▸ **What you need to do**
Report how many lines of the material below contain the string "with". The reply is that number and no more.
(Exercise material Opens)
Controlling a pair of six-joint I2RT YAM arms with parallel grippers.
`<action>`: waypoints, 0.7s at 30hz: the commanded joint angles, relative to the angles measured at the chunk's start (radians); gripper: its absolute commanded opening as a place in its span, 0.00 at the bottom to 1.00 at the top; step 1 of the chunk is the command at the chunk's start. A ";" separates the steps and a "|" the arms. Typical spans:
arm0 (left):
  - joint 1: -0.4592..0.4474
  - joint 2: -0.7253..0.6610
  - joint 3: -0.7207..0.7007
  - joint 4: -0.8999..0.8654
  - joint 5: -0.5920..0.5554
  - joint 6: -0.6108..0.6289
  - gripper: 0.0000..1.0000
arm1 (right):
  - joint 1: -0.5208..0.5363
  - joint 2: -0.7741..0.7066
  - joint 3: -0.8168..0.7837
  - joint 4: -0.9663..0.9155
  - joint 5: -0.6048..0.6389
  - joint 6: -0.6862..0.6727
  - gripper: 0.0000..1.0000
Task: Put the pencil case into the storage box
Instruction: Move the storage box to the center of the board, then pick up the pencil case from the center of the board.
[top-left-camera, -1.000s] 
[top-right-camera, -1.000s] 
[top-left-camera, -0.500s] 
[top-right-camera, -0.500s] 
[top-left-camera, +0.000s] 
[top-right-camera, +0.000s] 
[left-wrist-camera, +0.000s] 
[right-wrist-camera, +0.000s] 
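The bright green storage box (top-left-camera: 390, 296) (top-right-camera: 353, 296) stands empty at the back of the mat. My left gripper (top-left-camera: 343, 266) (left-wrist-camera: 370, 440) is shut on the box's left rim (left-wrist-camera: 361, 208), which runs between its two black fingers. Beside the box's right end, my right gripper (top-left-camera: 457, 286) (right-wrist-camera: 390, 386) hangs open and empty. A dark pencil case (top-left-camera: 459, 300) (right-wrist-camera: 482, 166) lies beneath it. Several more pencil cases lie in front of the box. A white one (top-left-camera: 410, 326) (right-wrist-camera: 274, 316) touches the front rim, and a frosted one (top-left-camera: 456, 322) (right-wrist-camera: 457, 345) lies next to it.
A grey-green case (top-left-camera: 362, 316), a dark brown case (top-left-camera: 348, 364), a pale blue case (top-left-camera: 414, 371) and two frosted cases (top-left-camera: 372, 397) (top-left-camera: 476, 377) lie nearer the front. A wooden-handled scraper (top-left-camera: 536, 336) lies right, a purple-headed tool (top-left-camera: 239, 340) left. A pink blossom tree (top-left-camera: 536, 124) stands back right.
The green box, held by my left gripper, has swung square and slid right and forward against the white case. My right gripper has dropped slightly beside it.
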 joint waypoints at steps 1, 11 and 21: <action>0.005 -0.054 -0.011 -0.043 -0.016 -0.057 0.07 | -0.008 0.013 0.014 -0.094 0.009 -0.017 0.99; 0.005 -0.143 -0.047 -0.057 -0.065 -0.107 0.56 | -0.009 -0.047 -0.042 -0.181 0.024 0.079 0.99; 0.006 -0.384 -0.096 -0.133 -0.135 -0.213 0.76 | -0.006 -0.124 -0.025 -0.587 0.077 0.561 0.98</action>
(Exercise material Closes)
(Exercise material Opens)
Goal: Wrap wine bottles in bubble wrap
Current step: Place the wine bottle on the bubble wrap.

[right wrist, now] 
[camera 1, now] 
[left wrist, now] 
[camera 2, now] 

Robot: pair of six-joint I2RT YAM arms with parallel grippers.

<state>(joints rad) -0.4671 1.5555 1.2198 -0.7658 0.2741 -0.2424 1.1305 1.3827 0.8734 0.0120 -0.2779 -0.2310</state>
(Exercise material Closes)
▸ **Solved problem**
2